To answer this question and many more, we should study the films of Nuria Ibáñez Castañeda, who continuously approaches the real world with startling intuition and grace. Ibáñez Castañeda is the 2019 recipient of our only prize, the True Vision Award, given to a mid-career filmmaker for advancing the art of nonfiction cinema.
In her three features, this Spanish-born, Mexico-based director spends years building a place for her camera inside delicate relationships — a young couple secretly contemplating an escape from their tight-knit circus family (The Tightrope, 2009), wounded children caught in a painful dialogue with a mental health institution (The Naked Room, 2013), and, in her latest and most majestic work (A Wild Stream, 2018), two aching fishermen struggling to articulate their emotions.
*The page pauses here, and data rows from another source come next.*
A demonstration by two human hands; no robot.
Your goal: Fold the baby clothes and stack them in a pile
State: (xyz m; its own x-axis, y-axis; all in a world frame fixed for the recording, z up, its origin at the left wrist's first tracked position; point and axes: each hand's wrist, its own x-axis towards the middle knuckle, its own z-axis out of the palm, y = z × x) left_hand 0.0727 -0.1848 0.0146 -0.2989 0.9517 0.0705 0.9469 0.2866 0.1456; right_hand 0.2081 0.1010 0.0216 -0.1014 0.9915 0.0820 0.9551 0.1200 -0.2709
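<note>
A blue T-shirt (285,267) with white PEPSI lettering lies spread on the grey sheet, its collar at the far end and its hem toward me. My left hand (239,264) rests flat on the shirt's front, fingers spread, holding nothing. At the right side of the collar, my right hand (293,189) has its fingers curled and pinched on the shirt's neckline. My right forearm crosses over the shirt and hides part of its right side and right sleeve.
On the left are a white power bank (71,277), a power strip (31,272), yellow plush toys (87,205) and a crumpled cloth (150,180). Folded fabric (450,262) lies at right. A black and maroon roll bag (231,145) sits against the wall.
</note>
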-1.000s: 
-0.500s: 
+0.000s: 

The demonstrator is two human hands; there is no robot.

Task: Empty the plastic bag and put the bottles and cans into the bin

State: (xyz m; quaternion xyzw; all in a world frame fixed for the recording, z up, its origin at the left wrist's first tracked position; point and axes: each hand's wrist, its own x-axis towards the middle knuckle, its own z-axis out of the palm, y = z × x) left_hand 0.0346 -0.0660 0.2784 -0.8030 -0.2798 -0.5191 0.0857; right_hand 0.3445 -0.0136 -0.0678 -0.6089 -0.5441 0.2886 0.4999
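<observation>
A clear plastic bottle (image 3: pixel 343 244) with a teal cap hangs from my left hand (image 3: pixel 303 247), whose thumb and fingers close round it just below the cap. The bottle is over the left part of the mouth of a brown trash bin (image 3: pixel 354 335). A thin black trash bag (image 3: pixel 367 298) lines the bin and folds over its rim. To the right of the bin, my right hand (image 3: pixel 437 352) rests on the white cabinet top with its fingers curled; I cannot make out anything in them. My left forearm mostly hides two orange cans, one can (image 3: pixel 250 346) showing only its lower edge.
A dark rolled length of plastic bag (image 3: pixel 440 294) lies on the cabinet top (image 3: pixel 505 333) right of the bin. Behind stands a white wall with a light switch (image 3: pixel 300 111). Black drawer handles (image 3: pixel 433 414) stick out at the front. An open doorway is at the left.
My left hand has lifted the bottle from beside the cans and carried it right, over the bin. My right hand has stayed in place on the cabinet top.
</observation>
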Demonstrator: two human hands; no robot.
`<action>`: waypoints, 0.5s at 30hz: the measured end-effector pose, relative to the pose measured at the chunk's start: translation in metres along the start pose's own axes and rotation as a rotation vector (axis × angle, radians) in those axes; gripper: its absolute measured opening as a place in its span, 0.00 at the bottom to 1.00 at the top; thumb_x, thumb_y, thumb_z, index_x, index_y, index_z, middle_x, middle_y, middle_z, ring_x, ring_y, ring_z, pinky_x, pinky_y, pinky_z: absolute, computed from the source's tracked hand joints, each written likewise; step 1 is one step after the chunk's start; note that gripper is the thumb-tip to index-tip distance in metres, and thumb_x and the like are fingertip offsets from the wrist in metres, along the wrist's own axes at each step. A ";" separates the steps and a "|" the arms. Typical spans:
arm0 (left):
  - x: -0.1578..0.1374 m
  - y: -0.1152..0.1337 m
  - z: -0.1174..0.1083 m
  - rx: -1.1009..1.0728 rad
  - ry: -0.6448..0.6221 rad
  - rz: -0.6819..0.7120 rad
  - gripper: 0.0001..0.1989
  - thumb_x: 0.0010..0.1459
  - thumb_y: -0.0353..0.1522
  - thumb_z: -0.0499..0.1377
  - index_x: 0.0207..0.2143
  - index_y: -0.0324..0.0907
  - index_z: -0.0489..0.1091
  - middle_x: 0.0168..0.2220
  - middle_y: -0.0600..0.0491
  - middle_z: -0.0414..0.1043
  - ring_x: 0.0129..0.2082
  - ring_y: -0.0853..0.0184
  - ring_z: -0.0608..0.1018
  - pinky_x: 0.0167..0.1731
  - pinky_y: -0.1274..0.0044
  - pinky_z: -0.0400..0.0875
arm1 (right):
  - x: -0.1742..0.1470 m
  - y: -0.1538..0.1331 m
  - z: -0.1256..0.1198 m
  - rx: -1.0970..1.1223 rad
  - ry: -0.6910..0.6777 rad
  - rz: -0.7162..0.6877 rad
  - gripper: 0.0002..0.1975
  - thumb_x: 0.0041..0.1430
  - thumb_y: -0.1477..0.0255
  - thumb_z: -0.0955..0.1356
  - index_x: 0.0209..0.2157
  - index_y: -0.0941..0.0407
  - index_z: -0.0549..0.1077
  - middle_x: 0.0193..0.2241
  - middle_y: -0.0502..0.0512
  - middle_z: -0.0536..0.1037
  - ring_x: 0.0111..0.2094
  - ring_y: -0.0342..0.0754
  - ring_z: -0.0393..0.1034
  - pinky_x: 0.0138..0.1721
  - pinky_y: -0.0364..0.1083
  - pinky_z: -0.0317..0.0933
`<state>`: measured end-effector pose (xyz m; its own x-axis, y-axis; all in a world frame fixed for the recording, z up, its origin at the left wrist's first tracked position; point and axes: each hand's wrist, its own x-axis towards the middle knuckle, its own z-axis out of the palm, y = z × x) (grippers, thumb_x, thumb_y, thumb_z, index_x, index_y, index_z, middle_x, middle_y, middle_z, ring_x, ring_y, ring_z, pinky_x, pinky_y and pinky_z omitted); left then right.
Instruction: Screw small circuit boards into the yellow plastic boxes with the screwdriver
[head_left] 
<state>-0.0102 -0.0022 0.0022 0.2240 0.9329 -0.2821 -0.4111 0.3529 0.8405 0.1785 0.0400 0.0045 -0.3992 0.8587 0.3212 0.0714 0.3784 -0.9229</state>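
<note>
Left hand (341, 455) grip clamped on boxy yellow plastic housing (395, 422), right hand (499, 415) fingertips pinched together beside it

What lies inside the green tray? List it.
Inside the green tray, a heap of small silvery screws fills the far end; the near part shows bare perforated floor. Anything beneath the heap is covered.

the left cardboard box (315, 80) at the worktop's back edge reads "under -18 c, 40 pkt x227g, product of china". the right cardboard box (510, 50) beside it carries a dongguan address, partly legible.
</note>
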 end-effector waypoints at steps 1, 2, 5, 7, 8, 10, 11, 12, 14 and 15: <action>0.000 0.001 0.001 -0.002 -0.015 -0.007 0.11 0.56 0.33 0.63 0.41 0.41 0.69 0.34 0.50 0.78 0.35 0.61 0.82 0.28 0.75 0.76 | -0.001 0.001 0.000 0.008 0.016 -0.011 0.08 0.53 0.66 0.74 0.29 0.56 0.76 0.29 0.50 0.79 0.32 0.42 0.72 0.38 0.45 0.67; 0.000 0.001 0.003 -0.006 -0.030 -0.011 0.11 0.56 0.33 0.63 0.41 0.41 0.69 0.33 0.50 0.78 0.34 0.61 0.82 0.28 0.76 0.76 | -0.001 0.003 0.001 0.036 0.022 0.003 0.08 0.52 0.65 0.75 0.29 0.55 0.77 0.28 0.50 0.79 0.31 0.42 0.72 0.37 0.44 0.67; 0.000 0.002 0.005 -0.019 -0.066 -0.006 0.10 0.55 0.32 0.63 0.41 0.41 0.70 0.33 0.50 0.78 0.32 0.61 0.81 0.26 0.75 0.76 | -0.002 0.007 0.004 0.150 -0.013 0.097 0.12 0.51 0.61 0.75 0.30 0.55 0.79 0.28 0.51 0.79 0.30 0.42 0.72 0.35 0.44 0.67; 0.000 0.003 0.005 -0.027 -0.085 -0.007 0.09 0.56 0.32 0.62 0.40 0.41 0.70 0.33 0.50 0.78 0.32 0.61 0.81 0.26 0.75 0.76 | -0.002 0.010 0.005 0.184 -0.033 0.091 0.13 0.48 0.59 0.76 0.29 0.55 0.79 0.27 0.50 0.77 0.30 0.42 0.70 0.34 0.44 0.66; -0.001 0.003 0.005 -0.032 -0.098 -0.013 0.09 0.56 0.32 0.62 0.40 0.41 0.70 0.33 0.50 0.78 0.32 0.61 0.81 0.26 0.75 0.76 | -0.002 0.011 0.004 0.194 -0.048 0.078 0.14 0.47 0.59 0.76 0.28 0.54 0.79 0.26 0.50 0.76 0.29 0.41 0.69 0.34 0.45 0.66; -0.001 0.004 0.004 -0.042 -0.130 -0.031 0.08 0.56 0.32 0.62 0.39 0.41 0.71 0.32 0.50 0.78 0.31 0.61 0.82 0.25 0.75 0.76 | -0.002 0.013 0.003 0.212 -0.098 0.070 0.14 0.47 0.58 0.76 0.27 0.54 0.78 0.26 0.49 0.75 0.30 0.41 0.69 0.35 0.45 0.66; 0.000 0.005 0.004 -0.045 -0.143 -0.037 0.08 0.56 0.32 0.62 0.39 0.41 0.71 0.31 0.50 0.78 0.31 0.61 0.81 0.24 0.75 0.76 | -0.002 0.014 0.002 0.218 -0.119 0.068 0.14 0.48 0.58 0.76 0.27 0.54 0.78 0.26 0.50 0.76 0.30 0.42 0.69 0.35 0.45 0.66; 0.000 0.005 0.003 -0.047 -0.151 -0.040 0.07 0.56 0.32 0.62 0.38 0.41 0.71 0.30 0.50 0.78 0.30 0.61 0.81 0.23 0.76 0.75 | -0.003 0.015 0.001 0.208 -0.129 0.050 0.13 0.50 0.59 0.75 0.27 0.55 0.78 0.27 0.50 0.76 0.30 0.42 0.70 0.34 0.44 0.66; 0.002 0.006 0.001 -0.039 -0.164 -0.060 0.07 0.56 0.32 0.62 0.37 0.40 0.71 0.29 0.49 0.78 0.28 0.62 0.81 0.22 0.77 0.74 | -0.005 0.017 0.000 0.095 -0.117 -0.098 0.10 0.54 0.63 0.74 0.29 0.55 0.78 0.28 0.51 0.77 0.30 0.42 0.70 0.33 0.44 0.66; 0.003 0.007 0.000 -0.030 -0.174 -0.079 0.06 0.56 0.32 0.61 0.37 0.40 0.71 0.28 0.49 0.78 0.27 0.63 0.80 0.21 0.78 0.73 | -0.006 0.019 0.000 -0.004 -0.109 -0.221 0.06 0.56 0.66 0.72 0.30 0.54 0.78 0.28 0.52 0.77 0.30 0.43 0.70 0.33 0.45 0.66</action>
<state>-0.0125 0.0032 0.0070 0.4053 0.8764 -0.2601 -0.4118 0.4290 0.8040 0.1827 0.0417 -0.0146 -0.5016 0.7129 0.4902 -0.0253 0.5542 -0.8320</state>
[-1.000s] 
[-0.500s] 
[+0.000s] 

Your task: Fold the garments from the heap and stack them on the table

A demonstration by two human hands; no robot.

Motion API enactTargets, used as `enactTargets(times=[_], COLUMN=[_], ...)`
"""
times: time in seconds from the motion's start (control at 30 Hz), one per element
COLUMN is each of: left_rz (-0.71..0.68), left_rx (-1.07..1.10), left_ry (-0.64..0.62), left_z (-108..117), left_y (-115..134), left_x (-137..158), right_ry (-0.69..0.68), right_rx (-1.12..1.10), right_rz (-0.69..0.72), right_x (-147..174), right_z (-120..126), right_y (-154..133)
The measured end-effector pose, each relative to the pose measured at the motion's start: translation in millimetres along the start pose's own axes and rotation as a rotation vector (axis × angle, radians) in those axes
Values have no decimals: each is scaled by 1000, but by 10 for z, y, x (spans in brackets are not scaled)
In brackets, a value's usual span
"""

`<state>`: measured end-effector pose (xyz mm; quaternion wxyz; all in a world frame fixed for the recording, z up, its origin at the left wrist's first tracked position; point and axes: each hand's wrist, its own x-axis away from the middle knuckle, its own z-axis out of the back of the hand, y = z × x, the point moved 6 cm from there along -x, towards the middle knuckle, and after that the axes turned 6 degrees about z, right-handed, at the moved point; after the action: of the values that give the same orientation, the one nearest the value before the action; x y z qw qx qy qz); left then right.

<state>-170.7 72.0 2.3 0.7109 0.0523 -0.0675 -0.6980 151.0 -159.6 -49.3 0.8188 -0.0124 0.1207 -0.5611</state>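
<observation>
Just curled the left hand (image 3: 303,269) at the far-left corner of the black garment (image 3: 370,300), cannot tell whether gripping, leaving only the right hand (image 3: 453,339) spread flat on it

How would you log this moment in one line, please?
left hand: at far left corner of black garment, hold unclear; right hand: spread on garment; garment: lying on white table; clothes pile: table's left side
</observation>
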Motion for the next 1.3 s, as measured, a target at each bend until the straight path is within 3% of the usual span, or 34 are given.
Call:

How Ibáñez Castañeda achieves this intimacy feels both more refined and more enigmatic with each successive feature. But each time, she honors it with an unwavering attentiveness, yielding human emotions seldom accessible to the observational camera. She carefully tucks these soul-rattling moments into films that rigorously and lyrically approach time and place. She allows us to temporarily enter these worlds, looking intently at the most private exchanges of others only to find ourselves staring in a mirror.